While the 15th Amendment was adopted in 1870 and prohibited denial of the right to vote on account of race or color, in reality, many African-Americans were only able to vote within recent memory -- less than 50 years ago, with the passage of the Voting Rights Act of 1965. Many people fought and bled for that right. Yet, despite a victory so recent in our memories, last week, the Supreme Court undermined one of the most powerful tools forged during that struggle—Section 5 of the Voting Rights Act (VRA).
Section 5 required nine states and portions of seven others to get approval from the Department of Justice or the federal court in the District of Columbia before they can implement any voting changes, because of those jurisdictions' past history and ongoing incidents of discrimination against racial and language minorities.
The ACLU represented the Alabama State NAACP and impacted voters in Shelby County v. Holder, defending the constitutionality of Section 5 of the Voting Rights Act. Alabama challenged Section 4 (the Section 5 coverage formula) and Section 5 as facially unconstitutional, meaning there are no circumstances under which Sections 4 and 5 could be valid. While the Court did not strike down Section 5 as unconstitutional, it did say that current geographic reach of the VRA under Section 4 was impermissible. Civil rights icon Representative John Lewis rightly commented that the Supreme Court's decision "put a dagger in the heart of the Voting Rights Act."

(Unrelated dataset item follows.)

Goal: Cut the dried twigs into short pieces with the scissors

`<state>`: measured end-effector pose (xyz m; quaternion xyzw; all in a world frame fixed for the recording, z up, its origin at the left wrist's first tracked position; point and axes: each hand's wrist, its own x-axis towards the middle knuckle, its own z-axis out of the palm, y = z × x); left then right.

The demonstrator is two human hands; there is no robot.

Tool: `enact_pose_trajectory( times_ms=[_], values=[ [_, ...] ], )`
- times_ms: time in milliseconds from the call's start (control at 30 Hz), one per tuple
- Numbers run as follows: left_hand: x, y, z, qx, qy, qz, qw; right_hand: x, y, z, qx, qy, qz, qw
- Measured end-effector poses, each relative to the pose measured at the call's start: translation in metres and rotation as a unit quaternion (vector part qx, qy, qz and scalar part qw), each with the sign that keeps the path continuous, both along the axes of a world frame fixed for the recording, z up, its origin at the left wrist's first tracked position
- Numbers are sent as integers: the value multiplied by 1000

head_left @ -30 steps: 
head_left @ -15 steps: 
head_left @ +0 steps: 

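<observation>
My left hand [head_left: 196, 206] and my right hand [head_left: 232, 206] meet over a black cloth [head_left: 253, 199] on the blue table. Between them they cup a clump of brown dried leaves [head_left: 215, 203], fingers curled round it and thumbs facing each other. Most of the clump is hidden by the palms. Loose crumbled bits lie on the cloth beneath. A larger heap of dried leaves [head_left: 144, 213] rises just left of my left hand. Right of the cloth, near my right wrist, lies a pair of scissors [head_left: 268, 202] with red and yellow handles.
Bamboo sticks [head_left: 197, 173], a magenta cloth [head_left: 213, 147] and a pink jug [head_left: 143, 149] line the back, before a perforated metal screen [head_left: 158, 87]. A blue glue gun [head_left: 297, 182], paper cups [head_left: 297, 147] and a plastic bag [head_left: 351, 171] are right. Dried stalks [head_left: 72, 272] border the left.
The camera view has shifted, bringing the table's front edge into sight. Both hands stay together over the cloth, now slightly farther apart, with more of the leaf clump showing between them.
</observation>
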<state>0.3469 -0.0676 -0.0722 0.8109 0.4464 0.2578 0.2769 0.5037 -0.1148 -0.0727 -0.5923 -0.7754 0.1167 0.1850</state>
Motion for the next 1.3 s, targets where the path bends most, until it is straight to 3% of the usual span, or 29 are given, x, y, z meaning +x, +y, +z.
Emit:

The Court's opinion relies on a belief that the VRA uses an outdated formula to decide which states are covered by Section 5. In doing so, the Court acknowledged that voting discrimination exists, yet it took away one of the most successful, and still needed, tools that has been so effective in combatting it. As Justice Ginsburg wrote in her dissent, "Hubris is a fit word for today's demolition of the VRA." She noted that "[t]hrowing out preclearance when it has worked and is continuing to work to stop discriminatory changes is like throwing away your umbrella in a rainstorm because you are not getting wet." The Voting Rights Act has proven again and again to be the best defender of justice in voting. Its job is not finished.

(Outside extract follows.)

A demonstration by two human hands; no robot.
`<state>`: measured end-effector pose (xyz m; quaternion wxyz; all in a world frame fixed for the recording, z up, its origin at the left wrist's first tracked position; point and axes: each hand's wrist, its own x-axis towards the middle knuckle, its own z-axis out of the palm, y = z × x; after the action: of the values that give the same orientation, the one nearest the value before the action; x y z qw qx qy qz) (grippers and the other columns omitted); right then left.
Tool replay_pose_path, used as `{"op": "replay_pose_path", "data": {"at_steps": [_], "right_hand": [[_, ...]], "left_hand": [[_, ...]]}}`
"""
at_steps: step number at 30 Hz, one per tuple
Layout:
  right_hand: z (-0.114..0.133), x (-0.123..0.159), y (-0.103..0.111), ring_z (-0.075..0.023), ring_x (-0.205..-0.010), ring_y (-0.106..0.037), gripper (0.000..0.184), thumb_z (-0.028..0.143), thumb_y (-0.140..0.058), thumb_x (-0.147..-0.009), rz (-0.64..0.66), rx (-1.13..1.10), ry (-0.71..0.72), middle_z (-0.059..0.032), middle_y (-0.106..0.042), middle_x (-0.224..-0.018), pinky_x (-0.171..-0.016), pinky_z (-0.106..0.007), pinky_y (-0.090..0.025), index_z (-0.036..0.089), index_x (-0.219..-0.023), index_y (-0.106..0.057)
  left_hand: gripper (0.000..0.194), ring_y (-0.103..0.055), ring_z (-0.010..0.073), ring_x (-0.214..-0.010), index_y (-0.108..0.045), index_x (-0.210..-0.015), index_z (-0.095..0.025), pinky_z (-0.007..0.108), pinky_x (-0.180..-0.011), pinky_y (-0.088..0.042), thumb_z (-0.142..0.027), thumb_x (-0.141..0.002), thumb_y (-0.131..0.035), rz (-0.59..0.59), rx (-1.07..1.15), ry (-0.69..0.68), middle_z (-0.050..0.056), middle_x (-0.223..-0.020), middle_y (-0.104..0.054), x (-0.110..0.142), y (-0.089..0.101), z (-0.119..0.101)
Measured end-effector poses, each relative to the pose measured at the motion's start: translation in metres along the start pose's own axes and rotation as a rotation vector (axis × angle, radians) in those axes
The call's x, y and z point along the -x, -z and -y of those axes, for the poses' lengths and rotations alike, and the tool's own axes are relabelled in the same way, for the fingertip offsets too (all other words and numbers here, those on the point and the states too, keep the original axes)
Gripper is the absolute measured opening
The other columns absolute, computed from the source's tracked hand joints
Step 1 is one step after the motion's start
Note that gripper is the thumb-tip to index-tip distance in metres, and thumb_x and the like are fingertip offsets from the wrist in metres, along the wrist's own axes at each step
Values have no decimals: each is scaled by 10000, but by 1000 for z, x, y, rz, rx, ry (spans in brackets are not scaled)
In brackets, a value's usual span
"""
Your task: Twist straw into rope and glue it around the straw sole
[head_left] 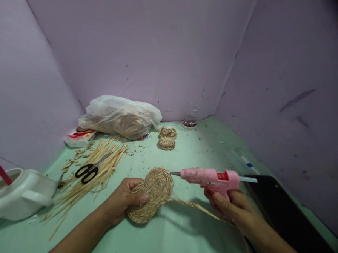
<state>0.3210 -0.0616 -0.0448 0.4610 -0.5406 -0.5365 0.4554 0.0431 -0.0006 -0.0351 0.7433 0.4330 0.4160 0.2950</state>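
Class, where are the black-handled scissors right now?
In the head view, the scissors lie left of centre on the pale straw strips, right of the white pot and beyond the left hand.

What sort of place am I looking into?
Probably a handicraft corner: a pink plastic glue gun, a tan coiled straw-rope piece, and black-handled scissors on loose pale straw strips.

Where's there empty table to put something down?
There's bare green table between the small woven piece, the round dish and the pink glue gun. Another patch is nearest you, between the left arm and right arm. The left is crowded: straw strips, scissors, white pot.
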Motion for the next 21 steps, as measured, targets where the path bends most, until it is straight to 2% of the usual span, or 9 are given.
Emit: {"op": "replay_pose_path", "data": {"at_steps": [4,9,14,18,21], "right_hand": [[3,2,-2,-166,-611,-503,405,582,-575,-713,-48,-16,-74,-43,-543,-662,-509,-266,-421,185,-633,-600],[11,2,-5,-118,-513,-397,422,596,-598,-684,-7,-107,-140,-4,-461,-579,-434,-233,-333,179,-622,-583],[18,0,-5,-85,-483,-319,440,598,-593,-690,47,-184,-109,29,-387,-556,-431,-219,-235,158,-698,-583],[15,-2,-3,-84,-484,-316,440,593,-569,-714,116,-170,-96,31,-370,-550,-424,-218,-224,155,-674,-553],[11,-3,-3,-86,-483,-323,438,592,-563,-719,122,-156,-104,30,-378,-563,-419,-218,-228,154,-719,-560]], "left_hand": [[315,-566,138,-526,-623,-694,-89,229,-492,-404,-287,-509,-784,18,-6,-3,62,-639,-659,1,1,2],[324,-570,144,-524,-626,-694,-85,229,-485,-402,-294,-504,-784,23,-10,-5,68,-635,-662,2,1,1],[313,-579,151,-538,-616,-676,-90,235,-504,-416,-283,-497,-785,33,-4,-1,72,-646,-667,0,0,0],[298,-570,146,-531,-616,-677,-92,233,-495,-409,-276,-508,-779,47,1,-7,67,-645,-662,1,2,1],[304,-563,143,-527,-634,-691,-88,235,-495,-409,-284,-509,-778,59,-11,-6,62,-634,-655,3,2,1]]}}
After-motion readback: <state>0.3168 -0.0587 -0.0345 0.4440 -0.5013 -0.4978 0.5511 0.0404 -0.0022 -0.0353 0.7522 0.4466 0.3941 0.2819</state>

In 2006, Congress developed an extensive record, showing that Section 5, and the coverage formula on which it depends, is still needed. Congress amassed over 15,000 pages, heard from over 90 witnesses, held over a dozen hearings, and voted nearly unanimously to extend Section 5. What makes the Supreme Court's decision so shocking is that in addition to this record, Congress acts at the height of its authority when it enforces the Fourteenth and Fifteenth Amendments to root out invidious discrimination. The decision is an attack on Congress' constitutional authority to protect voters from racial discrimination.

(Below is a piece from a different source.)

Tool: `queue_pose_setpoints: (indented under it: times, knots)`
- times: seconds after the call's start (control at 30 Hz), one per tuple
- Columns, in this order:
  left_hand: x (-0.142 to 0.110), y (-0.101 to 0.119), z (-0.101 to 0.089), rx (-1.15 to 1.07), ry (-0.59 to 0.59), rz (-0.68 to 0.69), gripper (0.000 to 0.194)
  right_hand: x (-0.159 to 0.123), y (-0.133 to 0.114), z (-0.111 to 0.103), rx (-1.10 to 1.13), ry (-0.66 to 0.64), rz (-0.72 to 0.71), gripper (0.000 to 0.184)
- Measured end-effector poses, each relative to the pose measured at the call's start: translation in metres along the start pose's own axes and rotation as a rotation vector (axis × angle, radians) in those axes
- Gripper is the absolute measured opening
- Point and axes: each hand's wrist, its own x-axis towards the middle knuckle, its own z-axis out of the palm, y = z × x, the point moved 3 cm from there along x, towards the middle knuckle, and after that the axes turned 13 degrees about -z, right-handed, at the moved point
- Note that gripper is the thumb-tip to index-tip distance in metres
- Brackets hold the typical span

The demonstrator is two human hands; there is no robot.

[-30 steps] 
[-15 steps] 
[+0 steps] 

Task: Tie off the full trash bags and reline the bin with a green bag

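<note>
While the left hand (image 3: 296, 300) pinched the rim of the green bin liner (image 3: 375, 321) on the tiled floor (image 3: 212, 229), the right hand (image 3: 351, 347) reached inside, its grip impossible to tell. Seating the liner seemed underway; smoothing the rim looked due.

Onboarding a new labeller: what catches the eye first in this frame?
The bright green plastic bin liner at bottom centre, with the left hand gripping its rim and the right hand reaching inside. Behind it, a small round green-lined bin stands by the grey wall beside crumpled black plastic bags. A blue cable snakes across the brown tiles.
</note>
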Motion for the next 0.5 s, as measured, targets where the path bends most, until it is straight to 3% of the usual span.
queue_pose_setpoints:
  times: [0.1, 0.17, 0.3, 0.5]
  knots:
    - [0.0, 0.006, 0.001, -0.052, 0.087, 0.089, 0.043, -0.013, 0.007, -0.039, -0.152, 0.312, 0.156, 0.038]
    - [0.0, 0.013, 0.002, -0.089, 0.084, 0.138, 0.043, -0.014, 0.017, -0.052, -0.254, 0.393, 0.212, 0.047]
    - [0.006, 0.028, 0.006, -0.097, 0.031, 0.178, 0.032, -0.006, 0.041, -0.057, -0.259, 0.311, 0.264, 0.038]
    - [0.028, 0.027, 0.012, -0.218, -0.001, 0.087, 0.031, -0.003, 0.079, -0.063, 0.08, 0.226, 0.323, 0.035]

Section 5 was designed to check certain states' attempts to circumvent the protections of the 14th and 15th Amendments by replacing one unconstitutional voting practice with another. Leading up to the passage of the VRA, many states, largely former slave states, used an array of tactics, from white-only primaries, to literacy tests, to poll taxes, to violence and intimidation, to suppress minority voters. As one method was deemed unconstitutional, another method took its place. And new tactics have developed overtime – documentary proof of citizenship requirements, voter ID, last minute polling place changes, limitations on third party voter registration activities and reducing the days for early voting - have all worked to disfranchise voters.
Before the Supreme Court struck down Section 4, Section 5 was still actively combatting barriers which, though subtler than a white-only primary, were just as discriminatory. In 2001 in Kilmichael, Mississippi, for example, a significant number of African American candidates qualified for the board and mayoral races for the first time in its history. In response, the city promptly cancelled the general election entirely. Sadly, the list of similar discriminatory schemes is long, sordid, and shamefully current. Congress recognized hundreds of similar instances when it reauthorized the VRA in 2006.
Just as Section 5 has given tangible protections to millions of voters since 1965, its absence will leave the door open for discrimination. Just hours after the Court released its decision in Shelby, Texas announced that it would implement its voter ID law that had been blocked under Section 5 because of its discriminatory impact. More changes that negatively impact voters of color, from changes in polling locations to changes in redistricting, are sure to come if Congress does not act to repair the damage and restore the legislation they passed on an overwhelming bipartisan basis, just seven years ago.
As House Speaker John Boehner said in 2006, the Voting Rights Act is "an effective tool in protecting a right that is fundamental to our democracy." Now we must work together again to restore the critical protections of the act by designing a new formula that will cover jurisdictions with recent and egregious voting records. Courts and communities must have the ability to stop discriminatory changes before they harm voters. Now is the time for us to work with Congress to repair the damage done by the Court and put the heart back into the Voting Rights Act.